_Action item_. Give the data again in full, without pictures.

[[ Stored data, beginning ]]

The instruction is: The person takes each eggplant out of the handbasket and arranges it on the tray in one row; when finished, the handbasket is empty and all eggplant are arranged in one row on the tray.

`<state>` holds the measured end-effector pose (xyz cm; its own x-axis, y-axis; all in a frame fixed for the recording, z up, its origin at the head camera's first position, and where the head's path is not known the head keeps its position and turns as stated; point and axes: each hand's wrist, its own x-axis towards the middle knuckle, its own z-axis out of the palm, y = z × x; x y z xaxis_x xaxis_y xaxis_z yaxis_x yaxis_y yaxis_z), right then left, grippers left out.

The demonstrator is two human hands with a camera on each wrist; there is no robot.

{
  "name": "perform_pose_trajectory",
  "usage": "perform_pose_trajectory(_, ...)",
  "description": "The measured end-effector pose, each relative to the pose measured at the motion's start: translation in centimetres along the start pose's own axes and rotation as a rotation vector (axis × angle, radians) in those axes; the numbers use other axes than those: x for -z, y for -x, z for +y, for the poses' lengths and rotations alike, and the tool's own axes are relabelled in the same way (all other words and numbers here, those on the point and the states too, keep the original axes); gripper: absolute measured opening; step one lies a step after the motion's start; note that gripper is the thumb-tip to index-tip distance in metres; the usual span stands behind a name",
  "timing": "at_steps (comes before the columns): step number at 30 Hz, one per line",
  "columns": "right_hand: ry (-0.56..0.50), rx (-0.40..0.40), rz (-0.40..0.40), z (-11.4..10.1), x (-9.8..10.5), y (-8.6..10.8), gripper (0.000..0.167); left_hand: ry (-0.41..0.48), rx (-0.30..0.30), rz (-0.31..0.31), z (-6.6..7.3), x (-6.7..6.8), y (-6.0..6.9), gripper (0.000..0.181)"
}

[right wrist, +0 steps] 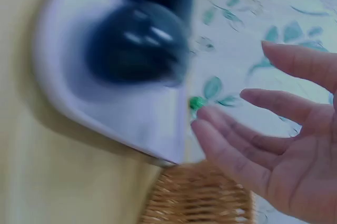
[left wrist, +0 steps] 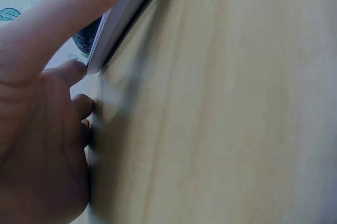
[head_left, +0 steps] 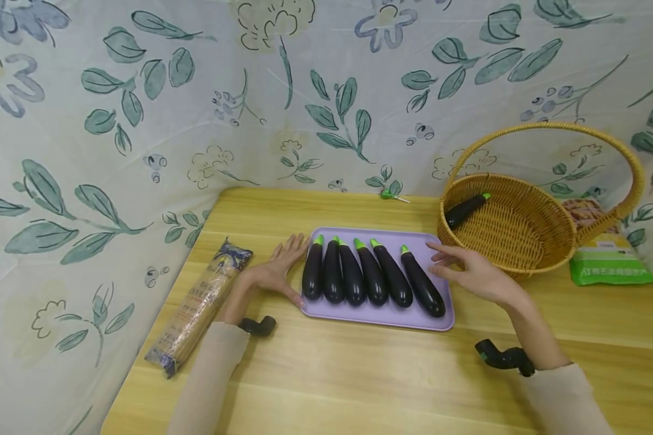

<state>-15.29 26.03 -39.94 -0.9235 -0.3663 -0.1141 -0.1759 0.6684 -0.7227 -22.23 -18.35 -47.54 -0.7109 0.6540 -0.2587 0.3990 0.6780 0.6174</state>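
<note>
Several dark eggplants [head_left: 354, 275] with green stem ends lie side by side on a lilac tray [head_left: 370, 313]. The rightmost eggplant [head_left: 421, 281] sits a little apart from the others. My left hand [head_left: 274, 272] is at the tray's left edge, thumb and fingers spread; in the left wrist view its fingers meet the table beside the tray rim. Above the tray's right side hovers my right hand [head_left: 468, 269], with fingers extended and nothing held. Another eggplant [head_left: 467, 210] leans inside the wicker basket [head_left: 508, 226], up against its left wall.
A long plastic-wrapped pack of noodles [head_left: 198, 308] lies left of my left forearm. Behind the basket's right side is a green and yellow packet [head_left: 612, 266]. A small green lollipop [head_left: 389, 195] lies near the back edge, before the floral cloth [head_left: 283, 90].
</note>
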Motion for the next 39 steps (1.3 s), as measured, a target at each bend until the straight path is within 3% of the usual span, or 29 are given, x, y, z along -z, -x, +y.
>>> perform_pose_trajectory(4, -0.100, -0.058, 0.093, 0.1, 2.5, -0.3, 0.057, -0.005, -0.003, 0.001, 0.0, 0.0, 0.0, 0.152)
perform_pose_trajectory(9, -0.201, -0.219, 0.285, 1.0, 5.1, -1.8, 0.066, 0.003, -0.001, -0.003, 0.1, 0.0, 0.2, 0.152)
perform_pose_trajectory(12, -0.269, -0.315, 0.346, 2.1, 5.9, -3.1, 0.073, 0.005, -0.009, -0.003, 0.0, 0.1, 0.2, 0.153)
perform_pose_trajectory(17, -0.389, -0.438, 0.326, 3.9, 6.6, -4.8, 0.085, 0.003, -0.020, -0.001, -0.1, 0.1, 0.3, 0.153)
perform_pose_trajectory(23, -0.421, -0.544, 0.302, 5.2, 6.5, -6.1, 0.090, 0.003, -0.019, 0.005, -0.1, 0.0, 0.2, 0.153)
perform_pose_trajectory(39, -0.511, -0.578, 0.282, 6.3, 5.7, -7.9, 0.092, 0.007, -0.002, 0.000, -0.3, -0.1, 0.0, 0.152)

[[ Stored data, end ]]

_Output of the task_.
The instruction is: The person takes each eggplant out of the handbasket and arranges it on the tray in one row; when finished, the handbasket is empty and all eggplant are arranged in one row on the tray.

`<state>` holds the measured end-effector pose (xyz cm; its own x-axis, y-axis; all in a frame fixed for the recording, z up, its origin at the head camera's first position, and where the head's path is not known the head keeps its position and turns as stated; point and axes: each hand's wrist, its own x-axis towards the middle knuckle, its own z-axis out of the palm, y = z × x; x y z xaxis_x xaxis_y xaxis_z yaxis_x yaxis_y yaxis_z), right then left, grippers left out.

The demonstrator is two human hands with a camera on each wrist; there is no robot.

{
  "name": "perform_pose_trajectory",
  "usage": "perform_pose_trajectory(_, ...)",
  "description": "The measured end-effector pose, each relative to the pose measured at the motion's start: translation in centimetres along the start pose's own axes and rotation as a rotation vector (axis × angle, radians) in those axes; the numbers use other axes than those: x for -z, y for -x, z for +y, for the poses' lengths and rotations alike, and the tool's own axes are relabelled in the same way (all other words and numbers here, those on the point and the states too, keep the original axes); gripper: absolute measured opening; step one lies a step after the motion's start; note that gripper is the thumb-tip to index-tip distance in metres; the usual span stands behind a name",
  "timing": "at_steps (comes before the columns): step number at 30 Hz, one per line",
  "columns": "right_hand: ry (-0.56..0.50), rx (-0.40..0.40), rz (-0.40..0.40), z (-11.4..10.1), x (-9.8..10.5), y (-8.6..10.8), gripper (0.000..0.167); left_hand: ry (-0.41..0.48), rx (-0.30..0.30), rz (-0.31..0.31), z (-6.6..7.3), x (-6.7..6.8), y (-6.0..6.9), gripper (0.000..0.181)"
}

[right wrist, +0 steps] 
[left wrist, +0 steps] 
[head_left, +0 steps] 

<state>-15.29 26.03 -39.94 -0.9235 -0.3663 -0.1141 -0.1759 0.6684 -0.7227 -22.23 -18.35 -47.54 -0.7109 0.6540 -0.2587 0.3990 0.6780 0.6174</state>
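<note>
Several dark eggplants [head_left: 354, 275] with green stem ends lie side by side on a lilac tray [head_left: 370, 313]. The rightmost eggplant [head_left: 421, 281] sits a little apart from the others. My left hand [head_left: 274, 272] is at the tray's left edge, thumb and fingers spread; in the left wrist view its fingers meet the table beside the tray rim. Above the tray's right side hovers my right hand [head_left: 468, 269], with fingers extended and nothing held. Another eggplant [head_left: 467, 210] leans inside the wicker basket [head_left: 508, 226], up against its left wall.
A long plastic-wrapped pack of noodles [head_left: 198, 308] lies left of my left forearm. Behind the basket's right side is a green and yellow packet [head_left: 612, 266]. A small green lollipop [head_left: 389, 195] lies near the back edge, before the floral cloth [head_left: 283, 90].
</note>
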Motion for the next 39 steps (1.3 s), as measured, a target at each bend until the straight path is within 3% of the usual span, or 29 are given, x, y, z along -z, -x, +y.
>>> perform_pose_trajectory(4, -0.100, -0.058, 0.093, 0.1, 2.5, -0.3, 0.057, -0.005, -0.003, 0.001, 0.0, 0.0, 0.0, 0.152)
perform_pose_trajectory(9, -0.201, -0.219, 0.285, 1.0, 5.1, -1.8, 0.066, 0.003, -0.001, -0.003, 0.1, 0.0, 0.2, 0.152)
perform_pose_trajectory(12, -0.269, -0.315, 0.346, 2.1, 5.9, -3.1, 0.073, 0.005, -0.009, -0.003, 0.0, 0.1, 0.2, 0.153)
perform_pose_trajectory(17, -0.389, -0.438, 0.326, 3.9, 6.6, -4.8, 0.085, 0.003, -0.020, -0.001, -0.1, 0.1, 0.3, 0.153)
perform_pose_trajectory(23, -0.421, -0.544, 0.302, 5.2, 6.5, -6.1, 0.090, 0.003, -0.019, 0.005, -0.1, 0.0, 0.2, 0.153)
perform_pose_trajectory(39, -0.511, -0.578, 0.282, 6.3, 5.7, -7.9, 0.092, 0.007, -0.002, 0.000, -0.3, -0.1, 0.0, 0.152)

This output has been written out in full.